▶ _Task requirements_
Give back all the data exactly, line by line.
── Extracted data ──
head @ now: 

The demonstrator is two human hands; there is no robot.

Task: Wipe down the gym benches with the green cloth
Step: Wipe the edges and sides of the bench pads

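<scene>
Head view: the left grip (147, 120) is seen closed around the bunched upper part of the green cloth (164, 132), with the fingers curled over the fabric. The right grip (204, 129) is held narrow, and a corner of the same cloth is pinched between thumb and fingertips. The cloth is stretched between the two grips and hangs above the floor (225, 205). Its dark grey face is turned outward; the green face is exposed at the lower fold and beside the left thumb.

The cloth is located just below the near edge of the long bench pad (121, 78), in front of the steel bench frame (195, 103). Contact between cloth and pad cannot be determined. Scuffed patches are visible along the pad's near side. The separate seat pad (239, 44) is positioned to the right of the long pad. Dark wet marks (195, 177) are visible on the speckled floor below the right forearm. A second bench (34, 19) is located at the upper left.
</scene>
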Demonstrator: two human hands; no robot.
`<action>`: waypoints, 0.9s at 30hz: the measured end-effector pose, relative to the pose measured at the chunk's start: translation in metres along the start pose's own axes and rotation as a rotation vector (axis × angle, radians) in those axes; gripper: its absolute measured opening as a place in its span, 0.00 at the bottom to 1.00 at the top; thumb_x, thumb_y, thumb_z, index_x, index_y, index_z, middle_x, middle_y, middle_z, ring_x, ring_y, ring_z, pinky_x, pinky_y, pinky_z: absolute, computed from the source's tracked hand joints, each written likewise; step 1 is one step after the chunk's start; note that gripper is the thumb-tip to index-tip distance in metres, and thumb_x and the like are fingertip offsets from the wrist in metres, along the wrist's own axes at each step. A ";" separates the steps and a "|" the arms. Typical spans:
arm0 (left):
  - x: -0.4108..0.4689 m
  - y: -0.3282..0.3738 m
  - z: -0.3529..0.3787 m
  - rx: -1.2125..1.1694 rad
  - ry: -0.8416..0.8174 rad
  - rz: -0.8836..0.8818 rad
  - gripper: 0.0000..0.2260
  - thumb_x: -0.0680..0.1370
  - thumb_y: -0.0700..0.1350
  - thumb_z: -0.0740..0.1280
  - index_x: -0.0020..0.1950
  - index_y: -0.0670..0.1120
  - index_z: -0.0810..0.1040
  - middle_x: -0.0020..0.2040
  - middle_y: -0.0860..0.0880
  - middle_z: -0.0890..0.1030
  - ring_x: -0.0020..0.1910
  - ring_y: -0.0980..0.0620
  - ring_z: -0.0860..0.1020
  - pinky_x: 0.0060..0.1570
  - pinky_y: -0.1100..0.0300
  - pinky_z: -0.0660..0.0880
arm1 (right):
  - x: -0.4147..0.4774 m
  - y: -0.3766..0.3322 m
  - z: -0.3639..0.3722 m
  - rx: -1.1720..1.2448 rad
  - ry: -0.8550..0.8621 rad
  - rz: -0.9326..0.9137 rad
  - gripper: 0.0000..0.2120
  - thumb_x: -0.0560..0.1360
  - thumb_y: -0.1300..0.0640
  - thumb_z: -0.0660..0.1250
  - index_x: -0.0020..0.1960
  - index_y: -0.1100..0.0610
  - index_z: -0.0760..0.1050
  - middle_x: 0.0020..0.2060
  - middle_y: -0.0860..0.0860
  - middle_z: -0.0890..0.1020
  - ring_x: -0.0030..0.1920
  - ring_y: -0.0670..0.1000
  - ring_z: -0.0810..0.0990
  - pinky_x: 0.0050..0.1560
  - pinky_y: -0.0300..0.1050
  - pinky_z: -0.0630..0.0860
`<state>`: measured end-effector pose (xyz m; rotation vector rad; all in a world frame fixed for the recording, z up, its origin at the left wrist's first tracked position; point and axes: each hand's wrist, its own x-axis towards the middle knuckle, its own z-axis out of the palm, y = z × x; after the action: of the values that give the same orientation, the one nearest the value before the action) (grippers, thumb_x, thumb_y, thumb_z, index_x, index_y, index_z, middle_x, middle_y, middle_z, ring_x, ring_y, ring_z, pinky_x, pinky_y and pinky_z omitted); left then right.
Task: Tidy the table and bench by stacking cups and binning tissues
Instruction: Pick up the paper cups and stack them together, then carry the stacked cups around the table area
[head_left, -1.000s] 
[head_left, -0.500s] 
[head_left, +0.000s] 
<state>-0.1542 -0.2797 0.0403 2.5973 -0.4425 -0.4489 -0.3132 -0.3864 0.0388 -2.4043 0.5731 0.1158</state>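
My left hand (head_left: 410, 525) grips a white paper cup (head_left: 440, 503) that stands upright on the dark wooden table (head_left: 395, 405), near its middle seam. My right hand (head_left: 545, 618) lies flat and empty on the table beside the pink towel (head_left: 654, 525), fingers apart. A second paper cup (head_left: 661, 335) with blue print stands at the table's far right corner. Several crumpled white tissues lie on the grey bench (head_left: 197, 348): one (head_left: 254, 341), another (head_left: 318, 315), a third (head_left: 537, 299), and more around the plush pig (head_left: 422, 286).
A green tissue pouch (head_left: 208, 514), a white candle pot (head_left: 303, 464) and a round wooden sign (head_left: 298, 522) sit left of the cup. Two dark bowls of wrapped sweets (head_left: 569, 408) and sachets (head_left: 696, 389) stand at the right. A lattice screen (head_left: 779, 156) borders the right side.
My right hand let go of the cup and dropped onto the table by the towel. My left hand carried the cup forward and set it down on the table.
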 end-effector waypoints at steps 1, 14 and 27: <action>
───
▶ _Solution_
head @ now: 

The demonstrator is two human hands; there is no robot.

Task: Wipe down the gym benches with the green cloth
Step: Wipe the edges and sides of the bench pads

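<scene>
Head view: the left grip (147, 120) is seen closed around the bunched upper part of the green cloth (164, 132), with the fingers curled over the fabric. The right grip (204, 129) is held narrow, and a corner of the same cloth is pinched between thumb and fingertips. The cloth is stretched between the two grips and hangs above the floor (225, 205). Its dark grey face is turned outward; the green face is exposed at the lower fold and beside the left thumb.

The cloth is located just below the near edge of the long bench pad (121, 78), in front of the steel bench frame (195, 103). Contact between cloth and pad cannot be determined. Scuffed patches are visible along the pad's near side. The separate seat pad (239, 44) is positioned to the right of the long pad. Dark wet marks (195, 177) are visible on the speckled floor below the right forearm. A second bench (34, 19) is located at the upper left.
</scene>
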Demonstrator: two human hands; no robot.
`<action>`: waypoints, 0.9s at 30hz: the measured end-effector pose, relative to the pose measured at the chunk's start: translation in metres along the start pose's own axes and rotation as a rotation vector (axis × angle, radians) in those axes; gripper: its absolute measured opening as a place in its span, 0.00 at the bottom to 1.00 at the top; thumb_x, thumb_y, thumb_z, index_x, index_y, index_z, middle_x, middle_y, middle_z, ring_x, ring_y, ring_z, pinky_x, pinky_y, pinky_z: absolute, computed from the source's tracked hand joints, each written likewise; step 1 is one step after the chunk's start; note that gripper is the thumb-tip to index-tip distance in metres, and thumb_x and the like are fingertip offsets from the wrist in metres, along the wrist's own axes at each step. A ";" separates the steps and a "|" the arms. Typical spans:
arm0 (left):
  - x: -0.4108..0.4689 m
  - y: -0.3282..0.3738 m
  - z: -0.3529..0.3787 m
  - rx: -1.2125..1.1694 rad
  - ry: -0.8416..0.8174 rad
  - rz: -0.8836..0.8818 rad
  - gripper: 0.0000..0.2260
  - thumb_x: -0.0680..0.1370
  - thumb_y: -0.0700..0.1350
  - thumb_z: -0.0740..0.1280
  - index_x: -0.0020..0.1950
  - index_y: -0.0670..0.1120
  - index_z: -0.0810..0.1040
  - middle_x: -0.0020..0.2040
  - middle_y: -0.0860..0.0880
  - middle_z: -0.0890..0.1030
  - ring_x: -0.0020..0.1910
  - ring_y: -0.0980..0.0620
  - ring_z: -0.0860..0.1020
  - pinky_x: 0.0060..0.1570
  - pinky_y: -0.1100..0.0300
  - pinky_z: -0.0660..0.0880
arm1 (right):
  - x: -0.4147..0.4774 m
  - y: -0.3766..0.3322 m
  - z: -0.3639..0.3722 m
  - rx: -1.1720..1.2448 rad
  - ry: -0.8550..0.8621 rad
  - rz: -0.9326..0.9137 rad
  - gripper: 0.0000..0.2120
  - thumb_x: -0.0560..0.1360
  - thumb_y: -0.1300..0.0640
  - thumb_z: -0.0660..0.1250
  - index_x: -0.0020..0.1960
  - index_y: -0.1100..0.0610
  - index_z: -0.0760..0.1050
  - middle_x: 0.0020..0.2060
  - middle_y: -0.0860..0.0860
  - middle_z: -0.0890..0.1020
  - ring_x: -0.0030..0.1920
  - ring_y: -0.0670..0.1000
  - ring_z: -0.0810..0.0990
  - pinky_x: 0.0050..0.1560
  - pinky_y: -0.0300..0.1050
  - pinky_z: -0.0630..0.0860
`<state>`: measured end-effector pose (xyz m; rotation vector rad; all in a world frame fixed for the recording, z up, its origin at the left wrist's first tracked position; point and axes: each hand's wrist, its own x-axis towards the middle knuckle, its own z-axis out of the palm, y = z × x; after the action: of the values that give the same orientation, the one nearest the value before the action) (grippers, thumb_x, thumb_y, thumb_z, index_x, index_y, index_z, middle_x, middle_y, middle_z, ring_x, ring_y, ring_z, pinky_x, pinky_y and pinky_z omitted); left then right.
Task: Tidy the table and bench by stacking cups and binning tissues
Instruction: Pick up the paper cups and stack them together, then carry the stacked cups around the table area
[head_left, -1.000s] 
[head_left, -0.500s] 
[head_left, +0.000s] 
<state>-0.1542 -0.2797 0.0403 2.5973 -0.4425 -0.4489 -0.3132 -0.3864 0.0388 -2.4043 0.5731 0.1158</state>
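My left hand (head_left: 410, 525) grips a white paper cup (head_left: 440, 503) that stands upright on the dark wooden table (head_left: 395, 405), near its middle seam. My right hand (head_left: 545, 618) lies flat and empty on the table beside the pink towel (head_left: 654, 525), fingers apart. A second paper cup (head_left: 661, 335) with blue print stands at the table's far right corner. Several crumpled white tissues lie on the grey bench (head_left: 197, 348): one (head_left: 254, 341), another (head_left: 318, 315), a third (head_left: 537, 299), and more around the plush pig (head_left: 422, 286).
A green tissue pouch (head_left: 208, 514), a white candle pot (head_left: 303, 464) and a round wooden sign (head_left: 298, 522) sit left of the cup. Two dark bowls of wrapped sweets (head_left: 569, 408) and sachets (head_left: 696, 389) stand at the right. A lattice screen (head_left: 779, 156) borders the right side.
My right hand let go of the cup and dropped onto the table by the towel. My left hand carried the cup forward and set it down on the table.
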 end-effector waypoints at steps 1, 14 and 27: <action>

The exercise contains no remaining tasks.